The Jaffa Port and Clock Tower
At the threshold of the city lies the Jaffa Clock Tower, unveiled in 1903, and built in honor of the sultan’s jubilee. The diverse inhabitants of the city traded goods and socialized with each other, but the church or mosque was still the dominant domain of their daily lives. Thus, the building of the limestone clock tower marked a major cultural shift: for the first time in the city’s history, Jews, Christians and Muslims alike were heeding the ring of the same bell, rather than exclusively that of a house of worship. Civilian life was now at the heart of the city of commerce and a steady, common ring marked the passing hours.

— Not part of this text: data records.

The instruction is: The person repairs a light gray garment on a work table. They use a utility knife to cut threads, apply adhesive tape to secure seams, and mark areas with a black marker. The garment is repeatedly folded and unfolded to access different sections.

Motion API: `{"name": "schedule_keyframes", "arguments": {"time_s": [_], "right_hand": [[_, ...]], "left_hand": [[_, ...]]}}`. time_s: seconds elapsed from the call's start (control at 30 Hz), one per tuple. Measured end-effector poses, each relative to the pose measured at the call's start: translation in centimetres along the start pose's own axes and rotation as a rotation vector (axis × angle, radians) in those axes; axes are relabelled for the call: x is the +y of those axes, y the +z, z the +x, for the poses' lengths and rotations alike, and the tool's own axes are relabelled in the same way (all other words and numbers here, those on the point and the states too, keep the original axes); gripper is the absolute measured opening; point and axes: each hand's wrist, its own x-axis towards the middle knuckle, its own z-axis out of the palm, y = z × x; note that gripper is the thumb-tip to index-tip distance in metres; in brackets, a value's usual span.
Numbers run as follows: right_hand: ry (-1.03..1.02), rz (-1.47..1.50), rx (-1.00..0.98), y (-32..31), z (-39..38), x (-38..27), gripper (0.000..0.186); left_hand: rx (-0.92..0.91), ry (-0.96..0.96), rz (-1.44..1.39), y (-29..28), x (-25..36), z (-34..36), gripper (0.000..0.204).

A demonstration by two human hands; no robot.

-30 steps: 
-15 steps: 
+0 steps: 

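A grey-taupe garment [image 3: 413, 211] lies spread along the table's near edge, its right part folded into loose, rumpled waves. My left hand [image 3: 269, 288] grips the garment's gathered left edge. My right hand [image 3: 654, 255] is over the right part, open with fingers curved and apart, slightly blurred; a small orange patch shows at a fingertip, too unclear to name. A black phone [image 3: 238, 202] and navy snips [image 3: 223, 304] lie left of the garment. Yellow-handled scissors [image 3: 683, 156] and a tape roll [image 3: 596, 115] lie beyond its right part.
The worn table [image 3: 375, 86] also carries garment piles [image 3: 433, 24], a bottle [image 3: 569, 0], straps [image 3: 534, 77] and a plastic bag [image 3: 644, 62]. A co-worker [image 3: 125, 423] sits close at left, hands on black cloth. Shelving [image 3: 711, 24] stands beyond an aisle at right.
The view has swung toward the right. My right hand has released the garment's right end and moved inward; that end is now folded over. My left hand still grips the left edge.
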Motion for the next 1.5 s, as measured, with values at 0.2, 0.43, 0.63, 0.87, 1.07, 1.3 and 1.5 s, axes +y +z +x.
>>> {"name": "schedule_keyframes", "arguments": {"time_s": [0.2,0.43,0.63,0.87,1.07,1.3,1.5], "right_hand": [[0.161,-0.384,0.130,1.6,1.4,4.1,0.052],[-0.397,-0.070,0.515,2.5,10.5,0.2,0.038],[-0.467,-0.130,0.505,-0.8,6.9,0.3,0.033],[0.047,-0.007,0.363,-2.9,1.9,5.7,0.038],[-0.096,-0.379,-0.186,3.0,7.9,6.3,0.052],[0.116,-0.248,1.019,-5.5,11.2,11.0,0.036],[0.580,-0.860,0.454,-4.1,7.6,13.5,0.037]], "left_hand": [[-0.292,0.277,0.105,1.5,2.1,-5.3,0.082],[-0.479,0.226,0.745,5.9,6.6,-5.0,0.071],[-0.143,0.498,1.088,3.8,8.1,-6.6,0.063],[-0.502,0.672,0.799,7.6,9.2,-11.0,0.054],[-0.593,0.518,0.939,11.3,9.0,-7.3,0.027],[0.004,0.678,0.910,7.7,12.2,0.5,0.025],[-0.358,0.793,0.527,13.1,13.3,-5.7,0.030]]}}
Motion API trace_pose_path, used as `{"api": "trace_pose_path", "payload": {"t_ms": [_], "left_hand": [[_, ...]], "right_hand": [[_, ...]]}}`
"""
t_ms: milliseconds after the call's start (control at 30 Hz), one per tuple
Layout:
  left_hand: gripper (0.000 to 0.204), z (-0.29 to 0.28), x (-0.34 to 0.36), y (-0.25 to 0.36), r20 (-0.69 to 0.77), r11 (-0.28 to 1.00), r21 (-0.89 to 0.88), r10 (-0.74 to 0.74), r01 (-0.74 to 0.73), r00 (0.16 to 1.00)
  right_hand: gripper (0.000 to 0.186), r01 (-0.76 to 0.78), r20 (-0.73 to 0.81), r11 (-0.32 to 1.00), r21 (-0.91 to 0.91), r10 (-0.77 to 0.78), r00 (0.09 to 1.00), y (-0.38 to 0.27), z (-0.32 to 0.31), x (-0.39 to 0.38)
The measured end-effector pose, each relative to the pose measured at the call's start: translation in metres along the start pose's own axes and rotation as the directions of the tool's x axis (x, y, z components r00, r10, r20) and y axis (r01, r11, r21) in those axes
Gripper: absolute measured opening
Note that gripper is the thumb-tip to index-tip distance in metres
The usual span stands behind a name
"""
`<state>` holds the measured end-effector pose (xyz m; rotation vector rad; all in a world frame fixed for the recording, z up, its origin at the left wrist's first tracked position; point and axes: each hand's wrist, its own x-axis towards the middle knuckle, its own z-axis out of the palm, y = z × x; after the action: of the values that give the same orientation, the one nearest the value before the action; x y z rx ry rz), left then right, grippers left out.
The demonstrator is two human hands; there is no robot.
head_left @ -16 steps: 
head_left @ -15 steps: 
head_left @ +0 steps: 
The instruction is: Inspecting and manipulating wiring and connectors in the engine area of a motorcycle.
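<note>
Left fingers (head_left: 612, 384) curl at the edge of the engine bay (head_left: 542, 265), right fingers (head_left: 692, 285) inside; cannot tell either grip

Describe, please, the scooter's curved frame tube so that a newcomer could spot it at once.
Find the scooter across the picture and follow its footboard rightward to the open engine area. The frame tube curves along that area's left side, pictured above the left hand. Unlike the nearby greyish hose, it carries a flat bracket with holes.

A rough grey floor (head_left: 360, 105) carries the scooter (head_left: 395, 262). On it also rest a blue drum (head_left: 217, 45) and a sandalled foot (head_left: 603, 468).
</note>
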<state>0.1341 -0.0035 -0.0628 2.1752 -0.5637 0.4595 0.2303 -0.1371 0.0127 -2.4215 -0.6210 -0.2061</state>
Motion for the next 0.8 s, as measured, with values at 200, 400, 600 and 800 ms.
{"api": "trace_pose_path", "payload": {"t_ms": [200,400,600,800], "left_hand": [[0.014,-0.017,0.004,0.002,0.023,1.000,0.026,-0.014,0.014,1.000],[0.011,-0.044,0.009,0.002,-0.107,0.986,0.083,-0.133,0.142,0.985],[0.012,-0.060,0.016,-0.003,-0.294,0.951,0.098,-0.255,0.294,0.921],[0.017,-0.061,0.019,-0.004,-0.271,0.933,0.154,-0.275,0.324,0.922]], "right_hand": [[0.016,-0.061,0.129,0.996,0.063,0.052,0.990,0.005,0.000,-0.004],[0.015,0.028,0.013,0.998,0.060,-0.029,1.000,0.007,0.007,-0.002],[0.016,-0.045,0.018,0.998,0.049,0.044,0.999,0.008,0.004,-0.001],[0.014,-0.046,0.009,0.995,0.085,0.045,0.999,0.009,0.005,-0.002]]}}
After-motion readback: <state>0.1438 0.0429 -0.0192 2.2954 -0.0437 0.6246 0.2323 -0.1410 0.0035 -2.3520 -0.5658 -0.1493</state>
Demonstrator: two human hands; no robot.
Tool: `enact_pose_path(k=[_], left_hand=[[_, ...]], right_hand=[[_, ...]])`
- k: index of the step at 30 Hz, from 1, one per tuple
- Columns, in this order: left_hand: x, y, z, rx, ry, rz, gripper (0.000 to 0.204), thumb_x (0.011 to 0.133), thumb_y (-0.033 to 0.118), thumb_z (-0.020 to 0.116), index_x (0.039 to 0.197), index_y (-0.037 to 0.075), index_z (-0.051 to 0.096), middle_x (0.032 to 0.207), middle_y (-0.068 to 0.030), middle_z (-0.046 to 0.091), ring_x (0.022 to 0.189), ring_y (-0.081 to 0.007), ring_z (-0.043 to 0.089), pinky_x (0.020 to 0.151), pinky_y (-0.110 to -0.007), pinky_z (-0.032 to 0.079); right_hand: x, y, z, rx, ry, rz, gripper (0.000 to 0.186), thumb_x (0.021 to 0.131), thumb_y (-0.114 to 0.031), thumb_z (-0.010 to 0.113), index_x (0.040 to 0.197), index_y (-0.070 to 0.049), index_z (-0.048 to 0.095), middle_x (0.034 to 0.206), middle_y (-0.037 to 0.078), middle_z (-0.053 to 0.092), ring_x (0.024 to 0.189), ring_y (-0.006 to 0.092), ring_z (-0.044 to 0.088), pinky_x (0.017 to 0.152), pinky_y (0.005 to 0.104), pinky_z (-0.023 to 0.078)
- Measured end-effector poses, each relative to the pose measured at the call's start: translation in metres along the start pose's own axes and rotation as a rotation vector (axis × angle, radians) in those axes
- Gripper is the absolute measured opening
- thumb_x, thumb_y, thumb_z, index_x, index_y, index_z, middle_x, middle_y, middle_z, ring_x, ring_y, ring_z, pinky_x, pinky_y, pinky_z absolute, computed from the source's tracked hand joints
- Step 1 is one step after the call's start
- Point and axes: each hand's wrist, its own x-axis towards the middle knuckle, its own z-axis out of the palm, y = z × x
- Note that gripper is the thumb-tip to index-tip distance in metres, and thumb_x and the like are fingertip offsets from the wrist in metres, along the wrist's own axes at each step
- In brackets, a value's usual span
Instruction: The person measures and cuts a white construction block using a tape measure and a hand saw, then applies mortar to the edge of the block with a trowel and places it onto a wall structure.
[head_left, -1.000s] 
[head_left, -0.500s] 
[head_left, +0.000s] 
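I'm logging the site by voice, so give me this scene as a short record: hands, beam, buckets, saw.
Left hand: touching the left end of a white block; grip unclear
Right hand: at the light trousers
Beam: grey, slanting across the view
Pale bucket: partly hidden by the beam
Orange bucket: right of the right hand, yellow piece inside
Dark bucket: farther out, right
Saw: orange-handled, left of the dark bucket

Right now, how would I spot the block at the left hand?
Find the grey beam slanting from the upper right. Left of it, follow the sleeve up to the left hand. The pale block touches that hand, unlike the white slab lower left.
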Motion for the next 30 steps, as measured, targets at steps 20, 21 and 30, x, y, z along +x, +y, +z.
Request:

With the ubiquity of hand watches and iPhones, one might be tempted to dismiss the Clock Tower as a mere relic of the past. Yet just as the North Star can help guide a lost traveler, so the Clock Tower can orient modern explorers as they venture through the hidden alleyways, craftsmen’s shops, and treasured flea market behind the ancient stone walls of Jaffa.
The Namal (Port)
The pride of Jewish-Greek craftsmen, the main Yaffa port expanded in 1936 to then-fledgling Tel Aviv. The Port quickly became known as the glorious frontier of the East, shipping goods to and from distant lands. Yet what had been created out of economic necessity quickly stirred the public romantic imagination of the time. Eminent poets sang the Port’s praises, including Lea Goldberg in her Song of the Port: ‘A thousand hands unload and build / we conquer the seashore and the wave / we are building a harbor here!’
While the Port today has outgrown its primary function as a shipping hub, its fusion of commerce and romance continues to delight the senses. By day, sojourners can shop at high-end stores, dine at excellent restaurants, or pick up fresh grub from the indoor market on the sprawling promenade. Then by night, they may stroll to the old Reading lighthouse and listen to the waves’ eternal song.
Whether it’s 1948 or 2015, the spirit of the nation at the time always originates from Rothschild Boulevard. Just a little over 100 years ago, 66 families sat on the sand dunes and drew plots of land for themselves using seashells. A year later, the promised houses were built on the length of land, which was named Rothschild Boulevard after the French banking baron of the same name. The Boulevard would later become the site of the famed Independence Hall, where Prime Minister Ben Gurion declared national independence to a crowd of buzzing onlookers and which today stands preserved as a museum.
In recent years, much of the Bauhaus-style architecture on the Boulevard has been carefully restored to its former pristine glory, proving the city’s sanctity for its relatively young past. Yet Israel’s modern national identity is still shaped by and created in the Boulevard, as its leafy streets transitioned from representing statesmanship to the start-up nation. Today, it’s a swinging center where talented musicians gather to perform for a dancing crowd, locals lounge on beach chairs and everyone enjoys the historic and hip charm of the White City.
Dizengoff Square was built in 1936 as a bucolic garden with shaded benches, surrounded by a roundabout. Passersby found refuge from the buzzing shops and scorching Mediterranean sun by taking a stroll under the park’s leafy trees. The space became known as ‘the Étoile of Tel Aviv’ as its form – a meeting point of six streets – resembled a star. Yet idyll gave way to the demands of a growing city, and by the 1970s the Square was transformed into the raised civilian plaza known today, with a current of traffic rushing below. And in spite of complaints by locals, who are always well-known for their tendency to resist drastic changes, the alteration actually injected new life into the city. In fact, the 1983 addition of Yaacov Agam’s kinetic sculpture fountain, Fire and Water, transformed the Square into an iconic symbol of Tel Aviv innovation.